* [DATASET CONTENT]
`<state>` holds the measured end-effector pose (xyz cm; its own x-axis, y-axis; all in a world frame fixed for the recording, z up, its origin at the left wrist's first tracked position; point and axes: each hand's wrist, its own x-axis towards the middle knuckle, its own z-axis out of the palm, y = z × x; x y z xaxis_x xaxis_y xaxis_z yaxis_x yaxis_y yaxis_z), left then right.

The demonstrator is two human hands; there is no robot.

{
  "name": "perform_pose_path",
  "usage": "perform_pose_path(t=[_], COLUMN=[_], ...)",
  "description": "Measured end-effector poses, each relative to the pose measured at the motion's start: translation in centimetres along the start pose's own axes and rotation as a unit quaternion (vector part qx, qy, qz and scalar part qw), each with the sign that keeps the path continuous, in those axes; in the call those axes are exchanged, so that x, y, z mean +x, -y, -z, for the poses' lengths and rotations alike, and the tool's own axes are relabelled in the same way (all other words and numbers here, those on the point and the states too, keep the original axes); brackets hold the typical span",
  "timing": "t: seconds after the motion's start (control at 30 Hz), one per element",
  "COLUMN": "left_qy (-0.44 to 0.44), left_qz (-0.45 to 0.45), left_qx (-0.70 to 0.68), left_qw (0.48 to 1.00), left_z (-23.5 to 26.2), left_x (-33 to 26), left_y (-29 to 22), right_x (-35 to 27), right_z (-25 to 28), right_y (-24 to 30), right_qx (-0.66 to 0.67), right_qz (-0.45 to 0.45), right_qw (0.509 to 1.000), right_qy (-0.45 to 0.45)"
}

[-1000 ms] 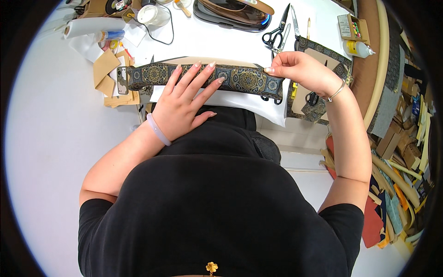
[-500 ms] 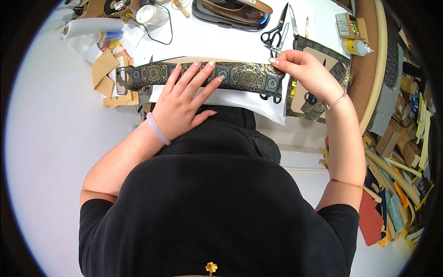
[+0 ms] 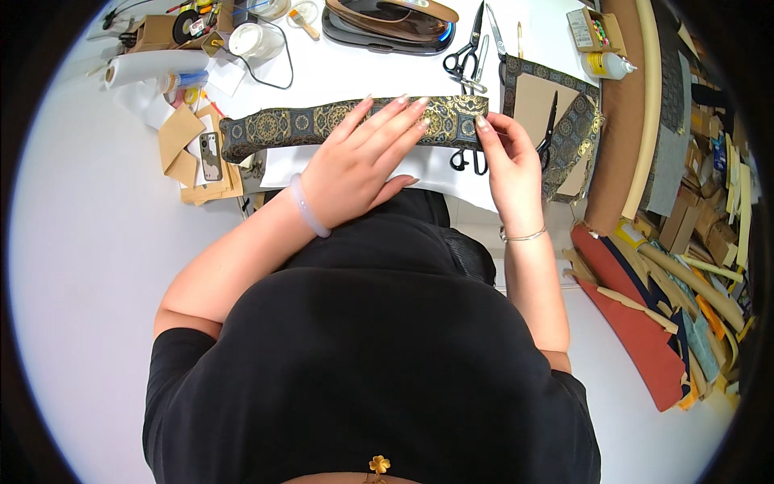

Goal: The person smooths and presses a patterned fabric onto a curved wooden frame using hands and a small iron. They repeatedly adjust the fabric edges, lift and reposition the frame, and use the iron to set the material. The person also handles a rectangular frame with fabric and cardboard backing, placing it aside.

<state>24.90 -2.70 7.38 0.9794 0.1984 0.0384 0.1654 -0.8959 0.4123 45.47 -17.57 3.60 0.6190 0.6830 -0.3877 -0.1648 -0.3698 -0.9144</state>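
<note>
A long strip of dark patterned fabric (image 3: 270, 127) with gold and blue medallions lies across the near part of the white table. My left hand (image 3: 359, 168) rests flat on its middle, fingers stretched out and slightly apart. At the strip's right end, my right hand (image 3: 513, 157) pinches the edge between thumb and fingers. Black scissor handles (image 3: 469, 162) stick out from under the strip's near edge, beside the right hand. Just right of that hand, a pair of black scissors (image 3: 551, 125) lies on a larger patterned fabric piece (image 3: 574, 149) with beige board on it.
Large black scissors (image 3: 466, 58) and a brush lie beyond the strip. A dark brown case (image 3: 391, 28), a white-lidded jar (image 3: 256, 40) and a cable stand at the back. A phone (image 3: 210, 157) lies on brown paper at left. A glue bottle (image 3: 606, 65) stands right; material scraps (image 3: 637, 339) fill the floor.
My right hand has come down from the strip's far right corner to its right edge, its forearm drawn inward. My left hand has slid right along the fabric.
</note>
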Motion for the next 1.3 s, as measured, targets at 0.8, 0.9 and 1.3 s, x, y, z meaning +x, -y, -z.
perform_pose_path(t=[0.8, 0.9, 1.3], left_qy=[0.013, 0.001, -0.02], left_qz=[-0.043, -0.001, -0.017], left_qx=[0.001, 0.003, -0.061], left_qw=[0.999, 1.0, 0.998], left_z=[0.3, 0.1, 0.1], left_x=[5.2, 5.2, 5.3], left_y=[0.0, -0.6, 0.3], right_x=[-1.5, -1.5, -1.6], right_z=[-1.0, -1.1, -1.1], right_y=[-1.5, -1.4, -1.3], right_qx=[0.074, 0.083, 0.071], right_qz=[-0.001, 0.012, 0.019], right_qw=[0.997, 0.996, 0.997], right_qy=[-0.037, -0.037, -0.036])
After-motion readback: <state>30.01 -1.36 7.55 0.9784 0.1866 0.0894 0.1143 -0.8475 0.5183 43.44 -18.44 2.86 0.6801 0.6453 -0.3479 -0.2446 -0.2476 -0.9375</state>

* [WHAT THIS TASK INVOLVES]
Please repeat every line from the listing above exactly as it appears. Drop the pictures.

* [EXERCISE RESPONSE]
`<state>` holds the measured end-effector pose (xyz cm; its own x-axis, y-axis; all in a world frame fixed for the recording, z up, its origin at the left wrist's first tracked position; point and axes: each hand's wrist, its own x-axis towards the middle knuckle, its own z-axis out of the palm, y = z × x; x y z xaxis_x xaxis_y xaxis_z yaxis_x yaxis_y yaxis_z), left then right.

The demonstrator is two human hands; there is no robot.

{
  "name": "perform_pose_path",
  "usage": "perform_pose_path(t=[_], COLUMN=[_], ...)",
  "description": "Measured end-effector poses, each relative to the pose measured at the motion's start: translation in centimetres along the start pose's own axes and rotation as a unit quaternion (vector part qx, qy, qz and scalar part qw), each with the sign that keeps the path continuous, in those axes; in the call those axes are exchanged, so that x, y, z mean +x, -y, -z, for the poses' lengths and rotations alike, and the tool's own axes are relabelled in the same way (all other words and numbers here, those on the point and the states too, keep the original axes); brackets hold the typical span",
  "timing": "t: seconds after the motion's start (control at 30 Hz), one per element",
  "COLUMN": "left_qy (-0.44 to 0.44), left_qz (-0.45 to 0.45), left_qx (-0.70 to 0.68), left_qw (0.48 to 1.00), left_z (-23.5 to 26.2), left_x (-33 to 26), left_y (-29 to 22), right_x (-35 to 27), right_z (-25 to 28), right_y (-24 to 30), right_qx (-0.66 to 0.67), right_qz (-0.45 to 0.45), right_qw (0.509 to 1.000), right_qy (-0.45 to 0.45)"
}

[-1000 ms] 
[-500 ms] 
[+0 ms] 

Goal: The person smooths and presses a patterned fabric onto a curved wooden frame using hands and a small iron. They repeatedly adjust the fabric edges, lift and reposition the frame, and use the iron to set the material. The person also handles a rectangular frame with fabric and cardboard backing, placing it aside.

<state>24.90 -2.70 7.38 0.9794 0.1984 0.0384 0.1654 -0.8959 0.4123 45.47 -17.57 3.60 0.6190 0.6830 -0.3877 -0.1648 -0.3698 -0.9144</state>
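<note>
A long strip of dark patterned fabric (image 3: 270, 127) with gold and blue medallions lies across the near part of the white table. My left hand (image 3: 359, 168) rests flat on its middle, fingers stretched out and slightly apart. At the strip's right end, my right hand (image 3: 513, 157) pinches the edge between thumb and fingers. Black scissor handles (image 3: 469, 162) stick out from under the strip's near edge, beside the right hand. Just right of that hand, a pair of black scissors (image 3: 551, 125) lies on a larger patterned fabric piece (image 3: 574, 149) with beige board on it.
Large black scissors (image 3: 466, 58) and a brush lie beyond the strip. A dark brown case (image 3: 391, 28), a white-lidded jar (image 3: 256, 40) and a cable stand at the back. A phone (image 3: 210, 157) lies on brown paper at left. A glue bottle (image 3: 606, 65) stands right; material scraps (image 3: 637, 339) fill the floor.
My right hand has come down from the strip's far right corner to its right edge, its forearm drawn inward. My left hand has slid right along the fabric.
</note>
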Motion for the next 1.3 s, as measured, targets at 0.8, 0.9 and 1.3 s, x, y, z meaning +x, -y, -z.
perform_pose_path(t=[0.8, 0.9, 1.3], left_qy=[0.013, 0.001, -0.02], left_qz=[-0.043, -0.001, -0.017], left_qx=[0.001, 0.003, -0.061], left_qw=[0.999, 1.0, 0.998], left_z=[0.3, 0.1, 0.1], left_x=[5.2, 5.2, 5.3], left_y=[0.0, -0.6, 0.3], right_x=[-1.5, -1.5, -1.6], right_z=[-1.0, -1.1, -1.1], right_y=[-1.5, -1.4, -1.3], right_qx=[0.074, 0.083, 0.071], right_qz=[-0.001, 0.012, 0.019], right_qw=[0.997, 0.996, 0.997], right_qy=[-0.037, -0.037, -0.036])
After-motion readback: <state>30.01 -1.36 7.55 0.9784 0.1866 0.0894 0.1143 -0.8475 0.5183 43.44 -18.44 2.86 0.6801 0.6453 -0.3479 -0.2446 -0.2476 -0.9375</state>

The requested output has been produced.